Kementerian Perdagangan (Kemendag) Cina juga mengumumkan rencana penambahan 11 perusahaan AS ke dalam daftar entitas yang tidak bisa diandalkan. Dengan begitu, perusahaan-perusahaan tersebut tidak diperkenankan untuk beroperasi di Cina atau menjalin kerja sama dengan perusahaan asal Negeri Tirai Bambu. 

Sistem perizinan juga diberlakukan untuk menekan ekspor tujuh komoditas yang jarang ditambang dan diproses hampir secara eksklusif di Cina serta biasa digunakan untuk produksi kendaraan listrik. Selanjutnya, Kemendag Cina menambahkan 27 perusahaan ke dalam daftar entitas yang menghadapi pembatasan perdagangan, dan merilis penyelidikan antimonopoli terhadap anak usaha AS. 

Sementara Bea Cukai Cina berencana menghentikan impor ayam dari lima eksportir komoditas pertanian terbesar di Amerika Serikat, dan juga impor sorgum. Cina selama ini menjadi eksportir terbesar kedua AS setelah Meksiko, serta pasar ekspor terbesar ketiga AS menyusul Kanada dan Meksiko. 

Nilai ekspor Cina ke AS tembus US$ 426,9 miliar dengan produk utama, misalnya ponsel pintar (smartphone), furnitur, mainan, dan produk lainnya. Sebaliknya, Cina membeli produk AS, seperti semikonduktor, bahan bakar fosil, produk pertanian, dan barang lain senilai US$ 147,8 miliar. 

Kanada Kenakan Tarif Balasan untuk Mobil Impor dari AS

Menteri Keuangan (Menkeu) Kanada Francois-Philippe Champagne mengumumkan langkah balasan terhadap tarif Trump untuk industri otomotif Amerika Serikat mulai Rabu, 9 April 2025. Dia mengatakan pihaknya akan terus merespons dengan tegas semua tarif tak berdasar dan tidak masuk akal yang dikenakan AS. “Pemerintah berkomitmen penuh untuk menyingkirkan tarif AS ini sesegera mungkin, serta akan melindungi pekerja, bisnis, ekonomi, dan industri Kanada,” kata Champagne dalam keterangannya pada Selasa, 8 April 2025. 

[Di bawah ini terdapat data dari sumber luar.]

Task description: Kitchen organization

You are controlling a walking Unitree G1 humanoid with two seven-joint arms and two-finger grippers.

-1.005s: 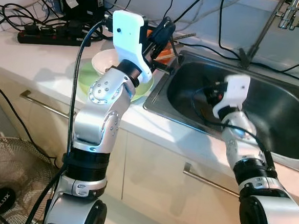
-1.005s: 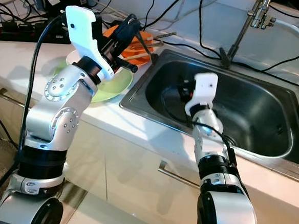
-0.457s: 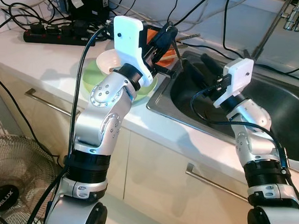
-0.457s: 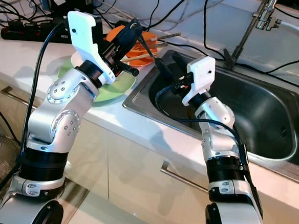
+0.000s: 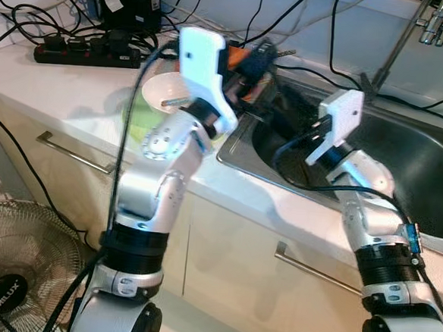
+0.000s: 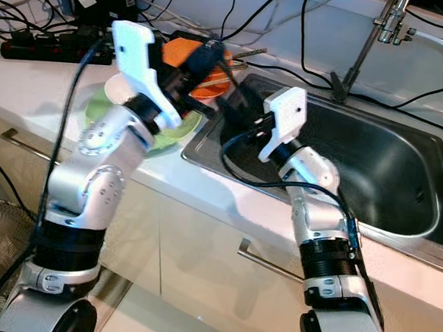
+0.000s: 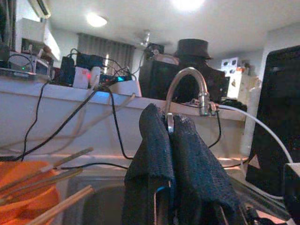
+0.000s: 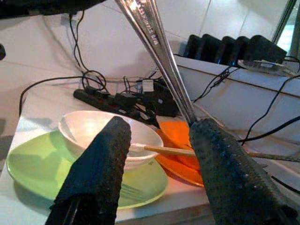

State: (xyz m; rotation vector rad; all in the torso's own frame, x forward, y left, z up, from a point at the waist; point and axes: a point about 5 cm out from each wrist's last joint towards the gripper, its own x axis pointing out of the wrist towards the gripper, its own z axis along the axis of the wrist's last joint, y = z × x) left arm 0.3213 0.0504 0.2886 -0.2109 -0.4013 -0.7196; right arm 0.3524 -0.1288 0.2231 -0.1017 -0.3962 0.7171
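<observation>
Metal utensil (image 8: 154, 42): a long shiny handle, held over the near-left corner of the sink, between the two grippers.
Utensil against the left fingers: in the left wrist view a thin sliver of metal shows at the tips, sandwiched between the two black pads.
Left gripper (image 7: 166, 115): fingers pressed together on the metal utensil, raised above the counter edge where the plates meet the sink.
Utensil against the right fingers: in the right wrist view the handle slants down and its lower end meets the inner edge of one fingertip (image 8: 206, 129); the other finger (image 8: 101, 164) stands well apart from it.
Right gripper (image 8: 161, 124): fingers spread wide, not clamped on anything, reaching from over the sink toward the left gripper.
Sink (image 6: 392, 174): a steel basin set in the white counter, under and behind the right arm.
Faucet (image 7: 186, 86): a curved steel tap at the back of the sink.
White bowl (image 8: 108, 136): sits on the green plate, beyond the right gripper's fingers.
Green plate (image 8: 33, 164): flat on the counter, left of the sink.
Orange plate (image 8: 180, 140): just beside the bowl, toward the wall.
Chopsticks (image 8: 171, 151): lying across the orange plate, one end reaching the bowl.
Power strip (image 5: 81, 50): black, with many cables, at the back of the counter.
Fan (image 5: 9, 273): on the floor, left of the cabinet.
</observation>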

Retaliasi itu, yang disampaikan oleh Perdana Menteri Kanada Mark Carney minggu lalu, mencakup tarif sebesar 25 persen terhadap kendaraan rakitan lengkap yang tidak termasuk dalam Perjanjian Kanada-Amerika Serikat-Meksiko atau Canada-U.S.-Mexico Agreement (CUSMA), yang dikirim ke Kanada dari AS. Kemudian, tarif sebesar 25 persen terhadap komponen non-Kanada dan non-Meksiko pada kendaraan rakitan lengkap yang termasuk dalam CUSMA yang diimpor oleh Kanada dari AS. 

Menurut pernyataan itu, kerangka kerja sah bagi produsen mobil yang membagikan insentif produksi dan investasi di Kanada serta membantu mempertahankan lapangan pekerjaan di Kanada, juga bakal menjadi sasaran. 

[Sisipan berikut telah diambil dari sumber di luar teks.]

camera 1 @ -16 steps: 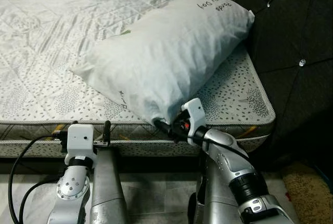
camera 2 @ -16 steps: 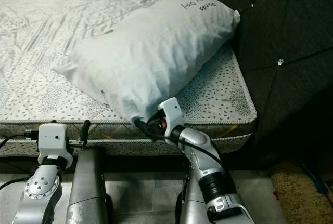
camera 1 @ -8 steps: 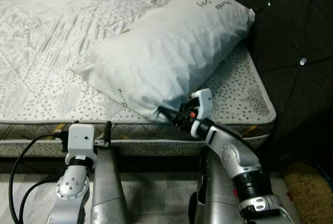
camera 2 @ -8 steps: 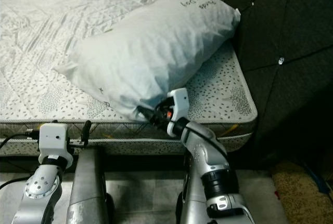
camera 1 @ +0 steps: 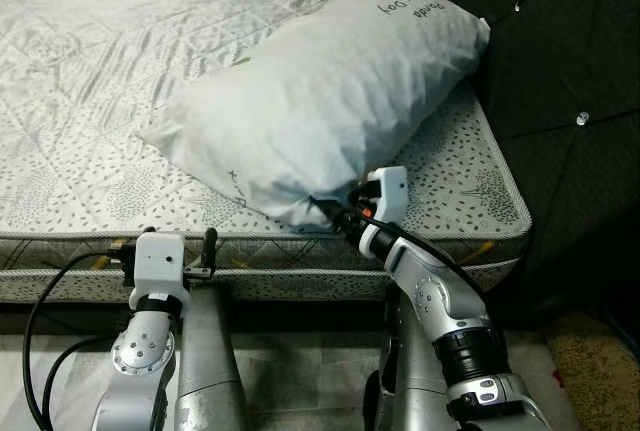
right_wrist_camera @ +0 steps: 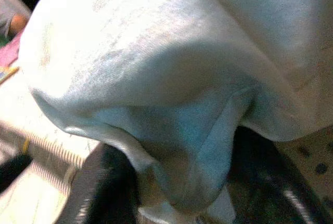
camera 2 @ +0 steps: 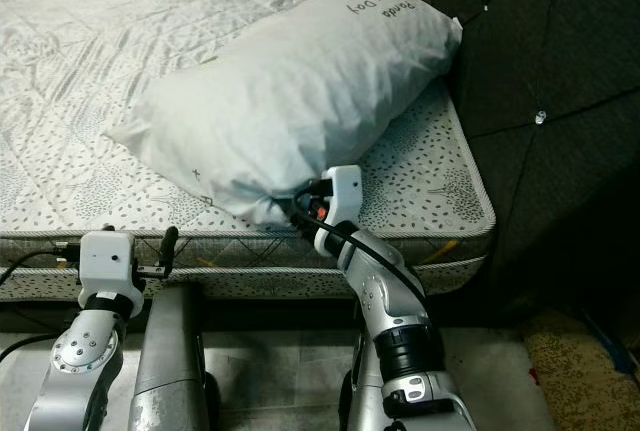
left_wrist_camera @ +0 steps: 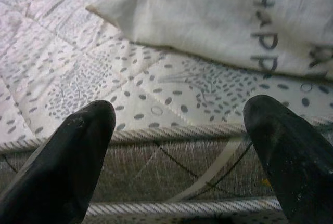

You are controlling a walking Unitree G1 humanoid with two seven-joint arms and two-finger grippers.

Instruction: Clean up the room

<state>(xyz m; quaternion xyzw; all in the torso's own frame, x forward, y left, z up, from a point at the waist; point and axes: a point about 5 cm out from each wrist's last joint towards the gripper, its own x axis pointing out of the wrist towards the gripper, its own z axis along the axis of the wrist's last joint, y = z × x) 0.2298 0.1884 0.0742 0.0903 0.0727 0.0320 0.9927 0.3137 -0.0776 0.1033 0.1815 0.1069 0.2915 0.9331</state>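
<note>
Pinching the near corner of the pillow (camera 1: pixel 320 111), the right gripper (camera 1: pixel 335 213) is closing its fingers on the cloth; the pillow is lying on the mattress (camera 1: pixel 90 91), long axis running away toward the headboard (camera 1: pixel 560 61), while the left gripper (left_wrist_camera: pixel 179 130) is hanging open by the bed edge.

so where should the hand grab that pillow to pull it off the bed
Best at the near lower corner of the pillow, coming from the bed's foot edge. That corner overhangs toward the robot and bunches thin enough to pinch; the right hand already has that fold between its fingers. The middle looks too plump.
</note>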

Uni Eropa Targetkan Layanan Online AS

Uni Eropa menyatakan siap untuk mengikuti perang dagang dengan Amerika Serikat dan berencana untuk menyerang layanan daring (online) sebagai balasan terhadap tarif Trump. Juru bicara pemerintah Prancis Sophie Primas mengungkapkan kekhawatiran khusus terhadap industri anggur dan minuman beralkohol. “Kami memiliki berbagai macam alat dan kami siap menghadapi perang dagang ini,” ucap Primas, Kamis, 3 April 2025, seperti dikutip dari France 24. “Trump menganggap dirinya penguasa dunia.” 

Dia menjelaskan, Uni Eropa tengah menyiapkan dua tahap balasan, dengan respons awal akan diberlakukan sekitar pertengahan April 2025 terkait aluminium dan baja. Kemudian, pihaknya juga akan menargetkan semua produk dan layanan, dengan langkah-langkah yang mungkin siap pada akhir April nanti. “Namun, kami juga akan menyerang layanan. Misalnya, layanan daring, yang saat ini tidak dikenai pajak, tetapi bisa saja dikenai pajak,” ujar Primas.